I have 10,000 vectors originating from 5 separate classes (2,000 each). I use Gaussian Mixture Model clustering (in Python) to cluster the 10,000 vectors, telling the algorithm to cluster the data into 5 clusters:
gmm = GaussianMixture(n_components=5, covariance_type='full',random_state=0)
Then I find out the predicted cluster allocation of each vector and compare with the original classes:
y_pred = gmm.fit_predict(data)
etc.
I get very high accuracy (>98%), which means the algorithm is successfully able to cluster the data into its original classes.
Now I'm wondering whether this allows me to conclude anything about the distribution of my data. Since the GMM uses a mixture of 5 gaussians to cluster the data, does this mean I can assume:
- each of my 5 classes is approximately gaussian?

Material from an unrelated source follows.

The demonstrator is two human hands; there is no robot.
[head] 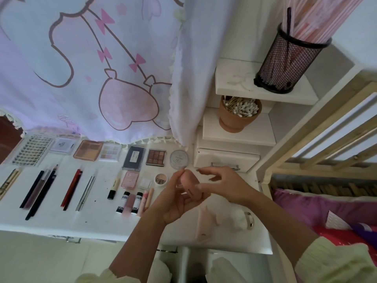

- the distribution of the 10,000 vectors is well represented by a mixture of 5 gaussians (the means/covariances of the gaussians being the cluster means/covariances that the GMM calculates)?
Why (not)?
I've tried a series of tests for normality on the individual classes (Anderson–Darling, Mardia’s test for multivariate normality, etc.) and these indicate that the individual classes are NOT normally distributed.
Can somebody explain how it's possible for a model that uses a mixture of gaussians to fit my data so well, but that it doesn't seem to imply much about the distribution of my data. Am I missing something obvious?